TASK ITEM
Write out the data word for word and drop any picture you find.

(SUPPLIED INFORMATION Opens)

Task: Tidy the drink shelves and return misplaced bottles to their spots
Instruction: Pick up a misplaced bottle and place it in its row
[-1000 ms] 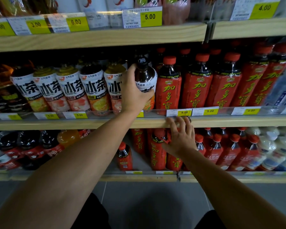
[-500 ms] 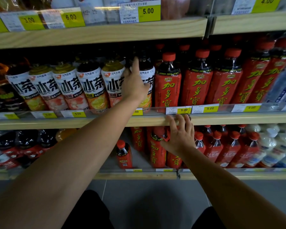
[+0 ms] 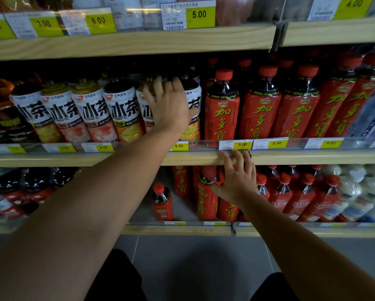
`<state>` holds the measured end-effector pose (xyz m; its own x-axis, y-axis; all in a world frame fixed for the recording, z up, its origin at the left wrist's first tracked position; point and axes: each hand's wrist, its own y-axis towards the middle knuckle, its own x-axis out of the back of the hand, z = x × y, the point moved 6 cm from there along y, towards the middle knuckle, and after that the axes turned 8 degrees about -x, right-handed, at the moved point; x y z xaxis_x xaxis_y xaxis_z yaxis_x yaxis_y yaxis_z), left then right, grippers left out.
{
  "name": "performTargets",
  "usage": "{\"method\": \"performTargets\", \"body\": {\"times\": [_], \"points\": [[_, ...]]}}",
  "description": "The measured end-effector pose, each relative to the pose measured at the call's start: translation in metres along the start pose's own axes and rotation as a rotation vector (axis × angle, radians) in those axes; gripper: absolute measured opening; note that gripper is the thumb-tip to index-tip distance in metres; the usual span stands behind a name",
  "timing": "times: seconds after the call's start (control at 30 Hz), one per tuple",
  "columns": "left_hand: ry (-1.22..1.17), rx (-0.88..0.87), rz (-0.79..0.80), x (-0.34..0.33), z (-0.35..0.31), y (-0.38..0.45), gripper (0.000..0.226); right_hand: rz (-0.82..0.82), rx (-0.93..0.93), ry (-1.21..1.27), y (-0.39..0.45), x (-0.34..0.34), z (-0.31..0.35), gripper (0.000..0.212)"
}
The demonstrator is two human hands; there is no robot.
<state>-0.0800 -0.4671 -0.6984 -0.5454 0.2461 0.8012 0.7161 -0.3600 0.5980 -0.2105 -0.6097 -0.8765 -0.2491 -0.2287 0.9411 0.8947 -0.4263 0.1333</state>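
Left hand (image 3: 171,105) is up on the middle shelf (image 3: 121,159), fingers spread wide and laid flat against a white tea bottle (image 3: 193,114) at the right end of the white row, hard beside the red bottles (image 3: 222,109). That bottle stands upright, touching its neighbours. Right hand (image 3: 236,179) sits lower, fingers loosely splayed, tips touching the shelf's front edge beneath a 5.00 tag (image 3: 242,145), the palm in front of tall red bottles on the bottom shelf (image 3: 178,230). One small red bottle (image 3: 161,202) stands alone just left of them.
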Motion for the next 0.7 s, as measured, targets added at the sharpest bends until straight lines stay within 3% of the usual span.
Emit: {"method": "performTargets", "body": {"times": [0.27, 0.7], "points": [[-0.05, -0.055, 0.146, 0.001, 0.017, 0.019, 0.092, -0.004, 0.001, 0.001, 0.001, 0.0, -0.001, 0.106], [-0.022, -0.095, 0.109, 0.005, 0.017, 0.018, 0.083, 0.009, -0.02, 0.019, 0.0, 0.001, 0.001, 0.104]]}}
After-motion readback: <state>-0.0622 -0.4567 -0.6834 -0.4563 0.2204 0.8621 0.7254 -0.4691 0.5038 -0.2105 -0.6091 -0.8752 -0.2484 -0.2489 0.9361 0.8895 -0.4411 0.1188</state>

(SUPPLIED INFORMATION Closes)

OUTPUT BELOW
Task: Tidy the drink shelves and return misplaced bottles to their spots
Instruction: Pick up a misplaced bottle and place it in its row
[-1000 ms] 
[-500 ms] 
[+0 ms] 
`<state>` holds the measured end-effector pose (xyz m; its own x-axis, y-axis; all in a world frame fixed for the recording, z up, its origin at the left wrist's first tracked position; point and axes: each hand's wrist, its own y-axis towards the middle knuckle, its own x-axis out of the back of the hand, z = x × y, the point moved 6 cm from there along y, towards the middle knuckle, and after that the axes turned 8 degrees about -x, right-handed, at the moved point; x y z xaxis_x xaxis_y xaxis_z yaxis_x yaxis_y yaxis_z), left then right, grippers left out.
{
  "name": "performTargets",
  "usage": "{\"method\": \"performTargets\", \"body\": {\"times\": [_], \"points\": [[_, ...]]}}",
  "description": "The measured end-effector pose, each relative to the pose measured at the call's start: translation in metres along the start pose's own axes and rotation as a rotation vector (axis × angle, radians) in those axes; gripper: absolute measured opening; note that gripper is the thumb-tip to index-tip distance in metres; the usual span stands behind a name",
  "timing": "times: seconds after the call's start (control at 30 Hz), one per tuple",
  "columns": "left_hand: ry (-1.22..1.17), rx (-0.88..0.87), rz (-0.79..0.80), x (-0.34..0.33), z (-0.35..0.31), y (-0.38..0.45), gripper (0.000..0.226); right_hand: rz (-0.82..0.82), rx (-0.93..0.93), ry (-1.21..1.27), y (-0.39..0.45), x (-0.34..0.34), z (-0.31..0.35), gripper (0.000..0.212)"
}
The demonstrator is two human hands; there is no robot.
<state>-0.0800 -0.4671 -0.6984 -0.5454 0.2461 0.8012 0.7161 -0.3600 0.5980 -0.2105 -0.6097 -0.8765 -0.2491 -0.2287 0.9411 0.8947 -0.4263 0.1333</state>
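Left hand (image 3: 171,105) is up on the middle shelf (image 3: 121,159), fingers spread wide and laid flat against a white tea bottle (image 3: 193,114) at the right end of the white row, hard beside the red bottles (image 3: 222,109). That bottle stands upright, touching its neighbours. Right hand (image 3: 236,179) sits lower, fingers loosely splayed, tips touching the shelf's front edge beneath a 5.00 tag (image 3: 242,145), the palm in front of tall red bottles on the bottom shelf (image 3: 178,230). One small red bottle (image 3: 161,202) stands alone just left of them.
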Motion for the next 0.7 s, as measured, targets added at the sharpest bends until straight lines stay within 3% of the usual span.
Emit: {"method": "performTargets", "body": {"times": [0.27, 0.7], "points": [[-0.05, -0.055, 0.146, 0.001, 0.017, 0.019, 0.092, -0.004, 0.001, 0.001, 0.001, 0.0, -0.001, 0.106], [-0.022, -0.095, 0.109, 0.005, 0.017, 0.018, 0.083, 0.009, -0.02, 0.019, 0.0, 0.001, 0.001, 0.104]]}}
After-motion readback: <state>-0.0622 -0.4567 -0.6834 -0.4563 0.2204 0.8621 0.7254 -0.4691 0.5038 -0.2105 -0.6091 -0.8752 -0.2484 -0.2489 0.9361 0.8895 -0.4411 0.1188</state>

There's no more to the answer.